I DON’T like hospitals much, but I confess to an addiction to hospital documentaries. When I was a television producer, I once filmed an interview for Songs of Praise in an intensive-care unit. Later, I made a fly-on-the-wall documentary about life in a hospice. These were intense experiences. I felt hugely privileged, and at the same time a bit guilty.

Similar feelings were evoked in me by the award-winning series Great Ormond Street. This has been running since 2010, and the latest set of three programmes has just gone out on BBC2. I’ve seen the first two episodes of this series: the first about the potential of gene therapy to cure some rare childhood diseases, the second about children in need of lung transplants.

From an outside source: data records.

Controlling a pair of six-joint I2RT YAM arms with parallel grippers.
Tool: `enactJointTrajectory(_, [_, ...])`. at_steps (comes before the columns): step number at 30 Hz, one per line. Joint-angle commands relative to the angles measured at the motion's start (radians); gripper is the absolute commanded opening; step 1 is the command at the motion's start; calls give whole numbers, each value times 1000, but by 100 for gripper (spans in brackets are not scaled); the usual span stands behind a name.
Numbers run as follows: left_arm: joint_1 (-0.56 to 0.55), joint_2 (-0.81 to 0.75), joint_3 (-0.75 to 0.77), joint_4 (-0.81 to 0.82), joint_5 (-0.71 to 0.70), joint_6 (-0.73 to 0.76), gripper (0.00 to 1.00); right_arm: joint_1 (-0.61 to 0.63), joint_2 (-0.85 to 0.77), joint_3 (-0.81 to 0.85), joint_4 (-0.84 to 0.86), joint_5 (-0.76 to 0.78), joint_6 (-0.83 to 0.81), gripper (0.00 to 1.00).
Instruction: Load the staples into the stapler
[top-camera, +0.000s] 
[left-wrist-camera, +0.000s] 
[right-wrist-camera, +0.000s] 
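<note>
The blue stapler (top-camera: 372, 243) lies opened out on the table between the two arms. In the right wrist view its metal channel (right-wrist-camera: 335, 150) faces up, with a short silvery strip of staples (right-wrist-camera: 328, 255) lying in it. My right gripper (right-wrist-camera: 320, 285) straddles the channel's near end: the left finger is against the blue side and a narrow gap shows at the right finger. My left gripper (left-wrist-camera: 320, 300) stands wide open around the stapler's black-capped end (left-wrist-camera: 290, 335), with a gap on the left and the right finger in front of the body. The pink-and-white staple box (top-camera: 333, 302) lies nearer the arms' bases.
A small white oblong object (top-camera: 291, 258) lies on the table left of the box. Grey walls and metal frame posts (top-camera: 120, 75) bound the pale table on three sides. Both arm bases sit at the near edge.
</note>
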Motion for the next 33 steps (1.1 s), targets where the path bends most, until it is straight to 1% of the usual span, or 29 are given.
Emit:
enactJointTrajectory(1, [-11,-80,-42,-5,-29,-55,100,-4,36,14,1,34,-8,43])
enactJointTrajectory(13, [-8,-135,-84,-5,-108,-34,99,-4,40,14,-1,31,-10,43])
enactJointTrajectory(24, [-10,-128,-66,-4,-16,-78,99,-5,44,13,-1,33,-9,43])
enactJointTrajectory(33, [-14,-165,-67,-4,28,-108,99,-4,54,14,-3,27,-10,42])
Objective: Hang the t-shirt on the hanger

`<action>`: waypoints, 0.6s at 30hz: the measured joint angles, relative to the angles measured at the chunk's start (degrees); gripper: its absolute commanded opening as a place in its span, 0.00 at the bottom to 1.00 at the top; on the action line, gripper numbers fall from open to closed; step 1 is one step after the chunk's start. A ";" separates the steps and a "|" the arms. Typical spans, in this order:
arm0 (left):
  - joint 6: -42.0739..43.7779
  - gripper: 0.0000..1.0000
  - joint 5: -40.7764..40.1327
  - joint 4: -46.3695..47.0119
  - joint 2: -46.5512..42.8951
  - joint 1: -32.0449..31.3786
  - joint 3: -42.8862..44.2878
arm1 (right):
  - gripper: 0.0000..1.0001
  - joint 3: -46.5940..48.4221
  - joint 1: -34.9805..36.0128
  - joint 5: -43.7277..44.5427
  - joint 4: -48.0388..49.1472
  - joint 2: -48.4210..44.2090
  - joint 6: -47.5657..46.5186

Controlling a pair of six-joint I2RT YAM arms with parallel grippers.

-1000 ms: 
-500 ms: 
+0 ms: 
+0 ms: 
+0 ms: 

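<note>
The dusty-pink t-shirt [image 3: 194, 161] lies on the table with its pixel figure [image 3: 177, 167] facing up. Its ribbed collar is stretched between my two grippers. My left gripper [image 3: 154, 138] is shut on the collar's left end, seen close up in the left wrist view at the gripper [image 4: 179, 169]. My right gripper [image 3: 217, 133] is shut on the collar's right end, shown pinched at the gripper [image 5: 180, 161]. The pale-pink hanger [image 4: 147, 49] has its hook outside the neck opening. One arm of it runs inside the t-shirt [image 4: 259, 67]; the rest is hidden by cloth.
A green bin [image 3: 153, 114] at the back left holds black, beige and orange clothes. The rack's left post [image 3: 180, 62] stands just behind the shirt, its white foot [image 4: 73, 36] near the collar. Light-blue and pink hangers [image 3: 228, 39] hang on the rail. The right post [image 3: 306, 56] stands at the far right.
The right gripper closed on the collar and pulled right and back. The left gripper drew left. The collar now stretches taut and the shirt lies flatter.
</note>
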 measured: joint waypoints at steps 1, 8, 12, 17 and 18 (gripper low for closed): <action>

Busy hospital doctors are not always known for their refined skills of personal communication. We all know of high-powered consultants who have a reputation for arrogance and who patronise their patients. But those shown in this series were exceptional. It is hard to imagine anything more difficult than explaining to a desperately sick child and his or her parents what the possibilities and risks of a particular treatment might be.

There was an extraordinary moment in the second programme when one of the doctors remarked that her 12-year-old patient was so bright that she had no choice but to be completely truthful. Face to face, as she spelled out the seriousness of his condition, he winced, but, in seconds, he had accepted the situation, and made a courageous response.

Of course, such commitment to patients comes at a cost. A two-year-old whose lungs had failed to grow had just been put on the list for a transplant, when he suddenly deteriorated and died. He had been in and out of hospital for much of his short life, and the sadness of his death went through the whole institution. Caring at the level shown here is demanding — not only of the highest professional skills, but of the human heart.

When Jesus wanted to communicate the importance of humility, he put a child in the midst of the disciples. The point was to bring the disciples to reality; to shock them into being ordinary and human, without the bragging pretensions that we often put on to mask our vulnerability. The instinct of Jesus was played out again and again in Great Ormond Street, as a sick child became a catalyst for powerful humility on the part of immensely capable doctors. It was humbling to watch it, too.

 

The Revd Angela Tilby is Diocesan Canon of Christ Church, Oxford, and Continuing Ministerial Development Adviser for the diocese of Oxford.